One important nutrition strategy is choosing nutrient dense foods for your diet. What exactly does that mean? It means that you are choosing foods higher in nutrients per calorie you consume. For example, you can have 1 cup of broccoli which provides 31 calories, 2 grams of dietary fiber, and a significant level of vitamins A, C, K, folate, potassium, and manganese. Or, for about the same amount of calories (about 32 calories), you can have 1/8 of a cake doughnut which provides little significant nutrition. The broccoli is clearly the more nutrient dense food option.

Now, don’t hear me saying that you can never choose a cake doughnut. There is a value to taste, enjoyment, and the experience of food….I will always associate doughnuts with attending yard sales as a family during my childhood! But, your diet should be based on more nutrient dense foods and a healthy diet has an abundance of them.

Additionally, this is especially an important consideration when you are consuming a lower calorie number. Each time you eat is an opportunity to get certain nutrients in. When you eat less calories, you simply have less opportunities for consuming the nutrients you need, making it more important to make each meal/snack count.

With this in mind, here are some recommendations for getting the most bang for your buck:

Choose whole grains

In addition to the higher fiber content than refined grains, whole grains are higher in antioxidant value. Studies link whole grains to reductions in stroke, type II diabetes, and heart disease risk, and overall better weight maintenance. Examples include whole wheat bread, brown rice, whole grain oats, and even popcorn.

Try sprouted grains, as well

The changes in sprouted grains include increases in vitamin C, folate, antioxidants and soluble fiber (the type of fiber that promotes decreases in your cholesterol levels).
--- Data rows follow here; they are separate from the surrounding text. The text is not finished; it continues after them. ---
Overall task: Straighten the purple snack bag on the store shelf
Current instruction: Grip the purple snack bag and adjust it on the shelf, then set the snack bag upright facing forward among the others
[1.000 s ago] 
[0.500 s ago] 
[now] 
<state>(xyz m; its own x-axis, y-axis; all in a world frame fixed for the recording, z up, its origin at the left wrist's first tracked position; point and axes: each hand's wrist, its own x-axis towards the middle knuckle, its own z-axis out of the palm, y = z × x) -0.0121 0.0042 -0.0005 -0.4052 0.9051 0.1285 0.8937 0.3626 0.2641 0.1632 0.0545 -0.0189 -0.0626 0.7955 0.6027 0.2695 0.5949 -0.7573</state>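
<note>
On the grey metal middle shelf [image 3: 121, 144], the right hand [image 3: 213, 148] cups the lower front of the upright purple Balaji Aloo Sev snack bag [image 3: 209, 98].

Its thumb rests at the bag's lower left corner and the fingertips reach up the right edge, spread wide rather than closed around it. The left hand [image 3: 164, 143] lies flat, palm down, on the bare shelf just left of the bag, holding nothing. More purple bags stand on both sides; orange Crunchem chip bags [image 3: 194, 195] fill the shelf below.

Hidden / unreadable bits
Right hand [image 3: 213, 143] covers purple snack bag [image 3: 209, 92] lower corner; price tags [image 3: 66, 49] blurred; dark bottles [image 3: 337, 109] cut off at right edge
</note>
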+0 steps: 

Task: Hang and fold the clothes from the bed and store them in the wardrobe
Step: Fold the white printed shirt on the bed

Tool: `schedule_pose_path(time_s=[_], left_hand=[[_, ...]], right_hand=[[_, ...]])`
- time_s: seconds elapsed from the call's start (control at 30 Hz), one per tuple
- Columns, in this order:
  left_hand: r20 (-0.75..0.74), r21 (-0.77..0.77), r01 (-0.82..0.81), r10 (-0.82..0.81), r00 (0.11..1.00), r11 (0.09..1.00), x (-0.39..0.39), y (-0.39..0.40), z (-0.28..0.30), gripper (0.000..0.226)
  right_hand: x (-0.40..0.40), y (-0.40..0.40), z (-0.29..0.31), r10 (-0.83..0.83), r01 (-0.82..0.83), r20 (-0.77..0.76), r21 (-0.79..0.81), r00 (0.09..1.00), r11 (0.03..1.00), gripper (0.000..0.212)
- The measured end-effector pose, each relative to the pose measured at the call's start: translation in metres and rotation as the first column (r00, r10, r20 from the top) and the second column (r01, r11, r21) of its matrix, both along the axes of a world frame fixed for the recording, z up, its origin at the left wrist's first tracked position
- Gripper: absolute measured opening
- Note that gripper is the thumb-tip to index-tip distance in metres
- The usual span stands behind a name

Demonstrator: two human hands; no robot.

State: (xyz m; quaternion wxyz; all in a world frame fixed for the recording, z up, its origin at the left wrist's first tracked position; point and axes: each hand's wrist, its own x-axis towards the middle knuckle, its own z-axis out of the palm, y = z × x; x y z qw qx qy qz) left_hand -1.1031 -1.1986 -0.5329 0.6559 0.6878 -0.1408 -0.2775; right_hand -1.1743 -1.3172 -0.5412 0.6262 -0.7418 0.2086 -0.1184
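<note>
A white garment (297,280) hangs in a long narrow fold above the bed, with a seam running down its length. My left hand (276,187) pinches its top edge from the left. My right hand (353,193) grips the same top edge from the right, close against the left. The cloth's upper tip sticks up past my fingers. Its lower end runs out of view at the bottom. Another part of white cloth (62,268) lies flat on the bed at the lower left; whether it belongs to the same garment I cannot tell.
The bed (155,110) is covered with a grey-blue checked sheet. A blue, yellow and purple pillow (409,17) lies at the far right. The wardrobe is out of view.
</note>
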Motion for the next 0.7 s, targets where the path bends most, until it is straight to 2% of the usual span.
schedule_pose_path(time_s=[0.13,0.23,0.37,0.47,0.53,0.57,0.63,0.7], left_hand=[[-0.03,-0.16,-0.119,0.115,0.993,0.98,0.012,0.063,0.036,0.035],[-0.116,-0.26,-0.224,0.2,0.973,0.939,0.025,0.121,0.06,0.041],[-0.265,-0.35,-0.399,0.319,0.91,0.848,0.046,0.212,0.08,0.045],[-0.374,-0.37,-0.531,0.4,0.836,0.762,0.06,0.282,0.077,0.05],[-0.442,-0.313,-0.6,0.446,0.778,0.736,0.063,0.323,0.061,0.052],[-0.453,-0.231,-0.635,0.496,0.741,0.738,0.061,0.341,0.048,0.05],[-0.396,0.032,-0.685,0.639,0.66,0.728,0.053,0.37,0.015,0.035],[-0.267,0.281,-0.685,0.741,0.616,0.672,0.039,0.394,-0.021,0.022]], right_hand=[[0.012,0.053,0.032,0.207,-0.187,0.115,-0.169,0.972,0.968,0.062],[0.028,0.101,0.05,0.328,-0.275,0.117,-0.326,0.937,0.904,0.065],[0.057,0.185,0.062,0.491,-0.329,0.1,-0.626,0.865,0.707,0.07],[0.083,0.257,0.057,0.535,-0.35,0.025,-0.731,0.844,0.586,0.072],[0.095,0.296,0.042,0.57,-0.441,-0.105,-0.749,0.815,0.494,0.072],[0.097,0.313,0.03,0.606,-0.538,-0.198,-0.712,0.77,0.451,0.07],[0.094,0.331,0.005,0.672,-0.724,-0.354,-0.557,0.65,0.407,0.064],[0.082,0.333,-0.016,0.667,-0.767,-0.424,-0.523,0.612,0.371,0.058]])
Incorporate fruits and vegetables into your meals and snacks whenever you can.

Diets high in fruits and vegetables are associated with decreased chronic disease risk, even the starchy (or high carbohydrate) ones. Beans are rich in soluble fiber. Potatoes contain B vitamins, vitamin C, iron, calcium and fiber. Greens are especially high in folate. The list goes on and on. So find ways to add them to each meal: fresh fruit in your morning cereal, avocado to your sandwich, or onions and peppers to your pasta.

Be intentional about adding healthy fats.

Yes, add fat! Fats have many different roles including absorption of your fat soluble vitamins (A, D, E, and K) and essential fatty acids (like omega 6 and omega 3) need to be eaten as the body cannot make enough on its own. Add nuts to your salads, use trail mix as a healthy snack, cook your vegetables in oil, make your own salad dressing or consume fatty fish a couple of times a week.

Add dairy to promote intake of calcium, potassium, vitamin A, D and protein.

Mix yogurt, herbs and spices to create a dip for vegetables, add milk instead of creamer to your morning coffee or munch on a stick of cheese for a snack. Dairy products are included in the DASH diet to support good blood pressure management and help to promote bone health, as well.

To ensure you are getting the most bang for your buck, rethink how you prepare your meals and snacks – see if they are ways you can alter what you usually consume to make the most of your eating opportunities. By choosing nutrient dense foods, you are supporting a healthy mind, body and spirit. Always remember to do so in an enjoyable and palate-pleasing way! If you don’t like it, you probably won’t keep doing it.